Extracted records

⟨

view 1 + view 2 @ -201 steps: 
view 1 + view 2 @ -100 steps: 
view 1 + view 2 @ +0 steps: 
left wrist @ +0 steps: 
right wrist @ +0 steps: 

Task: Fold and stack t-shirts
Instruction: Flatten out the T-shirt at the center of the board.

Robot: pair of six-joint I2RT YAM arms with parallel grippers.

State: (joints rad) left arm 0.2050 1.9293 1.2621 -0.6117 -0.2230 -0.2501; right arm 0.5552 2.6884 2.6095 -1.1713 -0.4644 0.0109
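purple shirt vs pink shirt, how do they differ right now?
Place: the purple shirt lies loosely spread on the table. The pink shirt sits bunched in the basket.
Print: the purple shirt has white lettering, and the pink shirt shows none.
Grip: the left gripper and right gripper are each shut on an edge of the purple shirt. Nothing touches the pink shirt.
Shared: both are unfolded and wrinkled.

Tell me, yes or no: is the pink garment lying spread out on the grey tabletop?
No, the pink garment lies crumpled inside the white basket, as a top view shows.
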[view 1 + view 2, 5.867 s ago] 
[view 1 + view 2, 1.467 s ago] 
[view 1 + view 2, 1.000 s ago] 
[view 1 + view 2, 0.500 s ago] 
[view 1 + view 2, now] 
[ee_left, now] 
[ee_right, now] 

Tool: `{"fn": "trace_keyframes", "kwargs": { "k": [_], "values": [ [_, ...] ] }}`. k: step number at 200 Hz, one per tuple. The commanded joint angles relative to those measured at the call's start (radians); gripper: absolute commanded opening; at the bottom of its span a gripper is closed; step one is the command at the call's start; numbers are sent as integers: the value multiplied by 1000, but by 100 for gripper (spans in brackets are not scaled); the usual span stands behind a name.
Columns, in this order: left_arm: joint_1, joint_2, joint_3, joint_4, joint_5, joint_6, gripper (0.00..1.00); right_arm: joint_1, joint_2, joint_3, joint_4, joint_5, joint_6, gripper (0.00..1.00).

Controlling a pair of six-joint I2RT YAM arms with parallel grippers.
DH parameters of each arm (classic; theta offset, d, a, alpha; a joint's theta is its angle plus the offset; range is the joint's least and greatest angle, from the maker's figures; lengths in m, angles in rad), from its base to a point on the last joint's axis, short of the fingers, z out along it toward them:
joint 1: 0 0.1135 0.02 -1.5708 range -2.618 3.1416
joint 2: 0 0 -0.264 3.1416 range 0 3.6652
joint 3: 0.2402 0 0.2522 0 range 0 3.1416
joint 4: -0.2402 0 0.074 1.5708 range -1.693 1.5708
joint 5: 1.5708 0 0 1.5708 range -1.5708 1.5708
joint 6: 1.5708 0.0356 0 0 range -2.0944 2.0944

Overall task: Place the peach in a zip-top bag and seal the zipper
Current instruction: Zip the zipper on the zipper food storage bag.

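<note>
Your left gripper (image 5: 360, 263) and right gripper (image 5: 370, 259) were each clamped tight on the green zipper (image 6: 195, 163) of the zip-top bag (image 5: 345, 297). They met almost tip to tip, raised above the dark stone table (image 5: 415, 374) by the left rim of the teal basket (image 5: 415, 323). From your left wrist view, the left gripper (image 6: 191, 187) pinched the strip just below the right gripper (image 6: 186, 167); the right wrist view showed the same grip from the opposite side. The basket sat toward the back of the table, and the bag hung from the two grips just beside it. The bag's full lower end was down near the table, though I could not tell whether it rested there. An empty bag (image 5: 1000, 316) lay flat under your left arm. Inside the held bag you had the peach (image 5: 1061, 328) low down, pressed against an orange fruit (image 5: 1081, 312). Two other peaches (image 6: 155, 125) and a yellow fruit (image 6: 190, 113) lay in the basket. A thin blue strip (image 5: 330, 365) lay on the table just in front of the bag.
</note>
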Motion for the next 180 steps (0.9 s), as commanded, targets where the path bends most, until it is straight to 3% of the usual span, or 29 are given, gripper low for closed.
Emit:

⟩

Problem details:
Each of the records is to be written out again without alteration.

Result below:
view 1 + view 2 @ -201 steps: 
view 1 + view 2 @ -100 steps: 
view 1 + view 2 @ +0 steps: 
left wrist @ +0 steps: 
right wrist @ +0 steps: 

Task: Fold and stack t-shirts
Instruction: Flatten out the T-shirt at the center of the board.

Robot: pair of six-joint I2RT YAM arms with parallel grippers.

State: (joints rad) left arm 0.2050 1.9293 1.2621 -0.6117 -0.2230 -0.2501; right arm 0.5552 2.6884 2.6095 -1.1713 -0.4644 0.0109
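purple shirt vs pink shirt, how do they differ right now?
Place: the purple shirt lies loosely spread on the table. The pink shirt sits bunched in the basket.
Print: the purple shirt has white lettering, and the pink shirt shows none.
Grip: the left gripper and right gripper are each shut on an edge of the purple shirt. Nothing touches the pink shirt.
Shared: both are unfolded and wrinkled.

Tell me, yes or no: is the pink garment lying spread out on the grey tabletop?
No, the pink garment lies crumpled inside the white basket, as a top view shows.
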[view 1 + view 2, 5.867 s ago] 
[view 1 + view 2, 1.467 s ago] 
[view 1 + view 2, 1.000 s ago] 
[view 1 + view 2, 0.500 s ago] 
[view 1 + view 2, now] 
[ee_left, now] 
[ee_right, now] 

Tool: `{"fn": "trace_keyframes", "kwargs": { "k": [_], "values": [ [_, ...] ] }}`. k: step number at 200 Hz, one per tuple. The commanded joint angles relative to those measured at the call's start (radians); gripper: absolute commanded opening; at the bottom of its span a gripper is closed; step one is the command at the call's start; numbers are sent as integers: the value multiplied by 1000, but by 100 for gripper (spans in brackets are not scaled); the usual span stands behind a name.
Columns, in this order: left_arm: joint_1, joint_2, joint_3, joint_4, joint_5, joint_6, gripper (0.00..1.00); right_arm: joint_1, joint_2, joint_3, joint_4, joint_5, joint_6, gripper (0.00..1.00).

Controlling a pair of six-joint I2RT YAM arms with parallel grippers.
DH parameters of each arm (classic; theta offset, d, a, alpha; a joint's theta is its angle plus the offset; range is the joint's least and greatest angle, from the maker's figures; lengths in m, angles in rad), from its base to a point on the last joint's axis, short of the fingers, z out along it toward them:
joint 1: 0 0.1135 0.02 -1.5708 range -2.618 3.1416
joint 2: 0 0 -0.264 3.1416 range 0 3.6652
joint 3: 0.2402 0 0.2522 0 range 0 3.1416
joint 4: -0.2402 0 0.074 1.5708 range -1.693 1.5708
joint 5: 1.5708 0 0 1.5708 range -1.5708 1.5708
joint 6: 1.5708 0.0356 0 0 range -2.0944 2.0944

Overall task: Place the peach in a zip-top bag and seal the zipper
Current instruction: Zip the zipper on the zipper food storage bag.

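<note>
Your left gripper (image 5: 360, 263) and right gripper (image 5: 370, 259) were each clamped tight on the green zipper (image 6: 195, 163) of the zip-top bag (image 5: 345, 297). They met almost tip to tip, raised above the dark stone table (image 5: 415, 374) by the left rim of the teal basket (image 5: 415, 323). From your left wrist view, the left gripper (image 6: 191, 187) pinched the strip just below the right gripper (image 6: 186, 167); the right wrist view showed the same grip from the opposite side. The basket sat toward the back of the table, and the bag hung from the two grips just beside it. The bag's full lower end was down near the table, though I could not tell whether it rested there. An empty bag (image 5: 1000, 316) lay flat under your left arm. Inside the held bag you had the peach (image 5: 1061, 328) low down, pressed against an orange fruit (image 5: 1081, 312). Two other peaches (image 6: 155, 125) and a yellow fruit (image 6: 190, 113) lay in the basket. A thin blue strip (image 5: 330, 365) lay on the table just in front of the bag.
</note>
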Motion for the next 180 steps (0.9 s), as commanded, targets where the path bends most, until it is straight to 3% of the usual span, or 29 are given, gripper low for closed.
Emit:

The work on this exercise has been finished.